Send back the entries below exactly as they appear.

--- Data shown Enclosed Below ---

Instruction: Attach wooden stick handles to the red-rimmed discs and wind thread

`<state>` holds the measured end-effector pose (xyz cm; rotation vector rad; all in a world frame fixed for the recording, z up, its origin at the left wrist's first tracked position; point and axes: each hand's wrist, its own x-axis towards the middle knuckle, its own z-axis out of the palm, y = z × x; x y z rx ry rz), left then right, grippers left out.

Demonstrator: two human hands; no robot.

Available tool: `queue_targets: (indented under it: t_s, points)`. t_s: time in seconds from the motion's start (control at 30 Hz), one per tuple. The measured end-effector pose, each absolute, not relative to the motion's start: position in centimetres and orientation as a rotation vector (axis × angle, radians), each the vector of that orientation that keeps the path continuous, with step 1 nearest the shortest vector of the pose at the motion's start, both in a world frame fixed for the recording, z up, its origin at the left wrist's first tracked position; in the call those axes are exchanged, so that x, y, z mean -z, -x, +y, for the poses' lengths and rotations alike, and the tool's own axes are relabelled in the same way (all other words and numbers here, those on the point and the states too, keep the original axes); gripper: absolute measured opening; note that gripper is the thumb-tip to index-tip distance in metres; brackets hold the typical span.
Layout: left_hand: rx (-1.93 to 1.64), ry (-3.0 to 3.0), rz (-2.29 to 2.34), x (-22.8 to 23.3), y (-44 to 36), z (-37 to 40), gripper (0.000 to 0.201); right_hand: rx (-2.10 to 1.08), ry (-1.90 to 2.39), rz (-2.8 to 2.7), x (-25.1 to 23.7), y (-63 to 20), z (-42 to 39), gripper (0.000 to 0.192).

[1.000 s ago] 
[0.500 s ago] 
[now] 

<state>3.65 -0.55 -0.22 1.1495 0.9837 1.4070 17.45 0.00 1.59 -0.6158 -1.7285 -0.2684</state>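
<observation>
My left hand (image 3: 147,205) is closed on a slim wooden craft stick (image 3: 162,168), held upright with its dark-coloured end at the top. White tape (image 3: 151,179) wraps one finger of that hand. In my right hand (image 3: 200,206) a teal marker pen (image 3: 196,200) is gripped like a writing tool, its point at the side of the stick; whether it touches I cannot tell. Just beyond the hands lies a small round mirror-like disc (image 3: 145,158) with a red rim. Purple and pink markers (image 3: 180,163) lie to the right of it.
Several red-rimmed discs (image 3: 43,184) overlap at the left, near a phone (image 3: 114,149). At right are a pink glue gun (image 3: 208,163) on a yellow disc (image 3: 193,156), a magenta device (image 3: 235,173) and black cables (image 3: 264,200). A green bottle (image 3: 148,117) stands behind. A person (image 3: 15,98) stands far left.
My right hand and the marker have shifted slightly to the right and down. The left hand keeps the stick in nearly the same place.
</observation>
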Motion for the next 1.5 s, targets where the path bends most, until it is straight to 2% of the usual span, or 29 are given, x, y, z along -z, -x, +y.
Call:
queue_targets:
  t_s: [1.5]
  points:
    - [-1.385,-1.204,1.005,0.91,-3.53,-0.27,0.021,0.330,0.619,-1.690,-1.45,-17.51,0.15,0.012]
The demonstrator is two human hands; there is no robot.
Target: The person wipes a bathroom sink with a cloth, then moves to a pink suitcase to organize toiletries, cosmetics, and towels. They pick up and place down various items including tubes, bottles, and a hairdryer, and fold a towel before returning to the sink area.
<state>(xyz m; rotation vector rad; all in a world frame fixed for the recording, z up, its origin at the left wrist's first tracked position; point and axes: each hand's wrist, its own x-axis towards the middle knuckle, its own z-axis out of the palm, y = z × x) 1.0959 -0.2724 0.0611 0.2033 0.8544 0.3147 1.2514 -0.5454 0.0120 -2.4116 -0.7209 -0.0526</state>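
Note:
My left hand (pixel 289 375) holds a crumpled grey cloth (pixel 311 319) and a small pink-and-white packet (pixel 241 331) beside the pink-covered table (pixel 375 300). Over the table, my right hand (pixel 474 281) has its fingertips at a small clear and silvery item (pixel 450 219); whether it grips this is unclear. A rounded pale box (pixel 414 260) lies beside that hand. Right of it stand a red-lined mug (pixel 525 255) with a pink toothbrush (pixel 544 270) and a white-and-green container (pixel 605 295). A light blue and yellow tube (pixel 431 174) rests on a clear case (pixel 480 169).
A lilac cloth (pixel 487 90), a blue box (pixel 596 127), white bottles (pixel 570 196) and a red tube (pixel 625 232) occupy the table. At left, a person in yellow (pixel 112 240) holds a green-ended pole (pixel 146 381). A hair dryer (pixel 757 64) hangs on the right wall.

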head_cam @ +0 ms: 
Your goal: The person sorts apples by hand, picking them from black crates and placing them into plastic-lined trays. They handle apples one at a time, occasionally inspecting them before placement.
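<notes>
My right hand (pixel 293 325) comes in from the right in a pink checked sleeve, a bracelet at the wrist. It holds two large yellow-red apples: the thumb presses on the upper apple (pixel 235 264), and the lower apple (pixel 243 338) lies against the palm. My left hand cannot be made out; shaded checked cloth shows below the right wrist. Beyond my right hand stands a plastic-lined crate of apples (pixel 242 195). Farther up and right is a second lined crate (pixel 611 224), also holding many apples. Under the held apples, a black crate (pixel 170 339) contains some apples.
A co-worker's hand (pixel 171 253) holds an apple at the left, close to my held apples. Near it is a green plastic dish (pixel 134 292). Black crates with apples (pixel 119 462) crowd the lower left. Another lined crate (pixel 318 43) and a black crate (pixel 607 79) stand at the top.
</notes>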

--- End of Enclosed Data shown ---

**Problem solution:**
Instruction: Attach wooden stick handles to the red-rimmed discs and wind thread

`<state>` holds the measured end-effector pose (xyz cm; rotation vector rad; all in a world frame fixed for the recording, z up, its origin at the left wrist's first tracked position; point and axes: each hand's wrist, its own x-axis towards the middle knuckle, its own z-axis out of the palm, y = z × x; x y z rx ry rz), left then right, grippers left out.

Demonstrator: two human hands; no robot.

Available tool: `queue_targets: (indented under it: t_s, points)`. t_s: time in seconds from the motion's start (control at 30 Hz), one per tuple. The measured end-effector pose, each absolute, not relative to the motion's start: position in centimetres and orientation as a rotation vector (axis × angle, radians), each the vector of that orientation that keeps the path continuous, with step 1 nearest the shortest vector of the pose at the motion's start, both in a world frame fixed for the recording, z up, its origin at the left wrist's first tracked position; in the call those axes are exchanged, so that x, y, z mean -z, -x, +y, for the poses' lengths and rotations alike, and the tool's own axes are relabelled in the same way (all other words and numbers here, those on the point and the states too, keep the original axes); gripper: absolute measured opening; note that gripper is the thumb-tip to index-tip distance in metres; brackets hold the typical span.
Layout: left_hand: rx (-1.93 to 1.64), ry (-3.0 to 3.0), rz (-2.29 to 2.34), x (-22.8 to 23.3), y (-44 to 36), z (-37 to 40), gripper (0.000 to 0.201); right_hand: rx (-2.10 to 1.08), ry (-1.90 to 2.39), rz (-2.8 to 2.7), x (-25.1 to 23.7), y (-63 to 20), z (-42 to 39), gripper (0.000 to 0.192).

[1.000 s ago] 
[0.500 s ago] 
[now] 

<state>3.65 -0.55 -0.22 1.1495 0.9837 1.4070 17.45 0.00 1.59 -0.6158 -1.7285 -0.2684</state>
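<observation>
My left hand (image 3: 147,205) is closed on a slim wooden craft stick (image 3: 162,168), held upright with its dark-coloured end at the top. White tape (image 3: 151,179) wraps one finger of that hand. In my right hand (image 3: 200,206) a teal marker pen (image 3: 196,200) is gripped like a writing tool, its point at the side of the stick; whether it touches I cannot tell. Just beyond the hands lies a small round mirror-like disc (image 3: 145,158) with a red rim. Purple and pink markers (image 3: 180,163) lie to the right of it.
Several red-rimmed discs (image 3: 43,184) overlap at the left, near a phone (image 3: 114,149). At right are a pink glue gun (image 3: 208,163) on a yellow disc (image 3: 193,156), a magenta device (image 3: 235,173) and black cables (image 3: 264,200). A green bottle (image 3: 148,117) stands behind. A person (image 3: 15,98) stands far left.
My right hand and the marker have shifted slightly to the right and down. The left hand keeps the stick in nearly the same place.
</observation>
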Motion for the next 1.5 s, targets where the path bends most, until it is straight to 2% of the usual span, or 29 are given, x, y, z along -z, -x, +y.
Call:
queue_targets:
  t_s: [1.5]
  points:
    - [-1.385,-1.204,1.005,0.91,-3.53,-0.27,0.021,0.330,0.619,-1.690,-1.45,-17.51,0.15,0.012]
The demonstrator is two human hands; there is no robot.
Target: The person wipes a bathroom sink with a cloth, then moves to a pink suitcase to organize toiletries, cosmetics, and towels. They pick up and place down various items including tubes, bottles, and a hairdryer, and fold a towel before returning to the sink area.
<state>(xyz m; rotation vector rad; all in a world frame fixed for the recording, z up, its origin at the left wrist's first tracked position; point and axes: each hand's wrist, its own x-axis towards the middle knuckle, its own z-axis out of the palm, y = z × x) 1.0959 -0.2724 0.0611 0.2033 0.8544 0.3147 1.2514 -0.5454 0.0120 -2.4116 -0.7209 -0.0526</state>
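Note:
My left hand (pixel 289 375) holds a crumpled grey cloth (pixel 311 319) and a small pink-and-white packet (pixel 241 331) beside the pink-covered table (pixel 375 300). Over the table, my right hand (pixel 474 281) has its fingertips at a small clear and silvery item (pixel 450 219); whether it grips this is unclear. A rounded pale box (pixel 414 260) lies beside that hand. Right of it stand a red-lined mug (pixel 525 255) with a pink toothbrush (pixel 544 270) and a white-and-green container (pixel 605 295). A light blue and yellow tube (pixel 431 174) rests on a clear case (pixel 480 169).
A lilac cloth (pixel 487 90), a blue box (pixel 596 127), white bottles (pixel 570 196) and a red tube (pixel 625 232) occupy the table. At left, a person in yellow (pixel 112 240) holds a green-ended pole (pixel 146 381). A hair dryer (pixel 757 64) hangs on the right wall.
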
head_cam @ +0 ms: 
Your goal: The person sorts apples by hand, picking them from black crates and placing them into plastic-lined trays. They handle apples one at a time, occasionally inspecting them before placement.
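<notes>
My right hand (pixel 293 325) comes in from the right in a pink checked sleeve, a bracelet at the wrist. It holds two large yellow-red apples: the thumb presses on the upper apple (pixel 235 264), and the lower apple (pixel 243 338) lies against the palm. My left hand cannot be made out; shaded checked cloth shows below the right wrist. Beyond my right hand stands a plastic-lined crate of apples (pixel 242 195). Farther up and right is a second lined crate (pixel 611 224), also holding many apples. Under the held apples, a black crate (pixel 170 339) contains some apples.
A co-worker's hand (pixel 171 253) holds an apple at the left, close to my held apples. Near it is a green plastic dish (pixel 134 292). Black crates with apples (pixel 119 462) crowd the lower left. Another lined crate (pixel 318 43) and a black crate (pixel 607 79) stand at the top.
</notes>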

The answer requires no additions.